The territory became part of the emerging Duchy of Poland under its first ruler Mieszko I around 967. The earliest documentation of the village of Gościno appears in the year 1238 as a property of the Knights of St. John of Jerusalem. The town's name derives from the Old Polish male name Gościmir. A main tourist site in Gościno, the Church of St. Andrew Bobola, houses a cup-shaped baptismal font hewn from one Gotland limestone boulder, from the 12th and 13th centuries. It is one of the few sacred relics of this kind in Western Pomerania.

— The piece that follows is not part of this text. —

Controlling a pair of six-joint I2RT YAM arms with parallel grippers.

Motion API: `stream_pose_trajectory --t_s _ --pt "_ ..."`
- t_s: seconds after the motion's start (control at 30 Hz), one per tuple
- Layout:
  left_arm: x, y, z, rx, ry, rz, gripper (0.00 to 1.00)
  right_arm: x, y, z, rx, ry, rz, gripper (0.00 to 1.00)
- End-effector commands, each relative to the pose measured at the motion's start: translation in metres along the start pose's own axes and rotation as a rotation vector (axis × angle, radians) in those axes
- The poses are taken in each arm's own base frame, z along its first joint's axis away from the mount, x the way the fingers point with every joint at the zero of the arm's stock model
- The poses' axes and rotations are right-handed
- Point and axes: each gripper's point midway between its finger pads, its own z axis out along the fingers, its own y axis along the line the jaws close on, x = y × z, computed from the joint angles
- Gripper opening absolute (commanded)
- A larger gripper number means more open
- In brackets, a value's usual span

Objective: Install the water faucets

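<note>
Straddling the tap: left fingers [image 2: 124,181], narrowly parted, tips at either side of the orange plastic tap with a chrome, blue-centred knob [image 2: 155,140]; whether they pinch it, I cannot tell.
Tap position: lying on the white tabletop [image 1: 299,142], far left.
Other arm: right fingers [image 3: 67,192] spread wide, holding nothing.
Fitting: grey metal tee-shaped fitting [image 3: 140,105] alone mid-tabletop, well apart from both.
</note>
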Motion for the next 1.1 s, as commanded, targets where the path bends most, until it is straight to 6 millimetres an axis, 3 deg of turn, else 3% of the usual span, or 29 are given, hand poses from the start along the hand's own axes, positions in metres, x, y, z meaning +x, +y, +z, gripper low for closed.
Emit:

During earlier centuries the settlement had been a domain owned and farmed out by the town of Kołobrzeg. It had been bought by the town's magistrate in the 14th century from the abbot of Doberan Abbey. Around 1780 the domain included 16 farm houses.

From the 18th century the village was part of the Kingdom of Prussia and from 1871 to 1945 it was also part of Germany, administratively located in the Landkreis Kolberg-Körlin of the Province of Pomerania. During World War II, in February 1945, a German-perpetrated death march of Allied prisoners-of-war from the Stalag XX-B POW camp passed through the town. After the defeat of Nazi Germany in the war in 1945 the area became again part of Poland.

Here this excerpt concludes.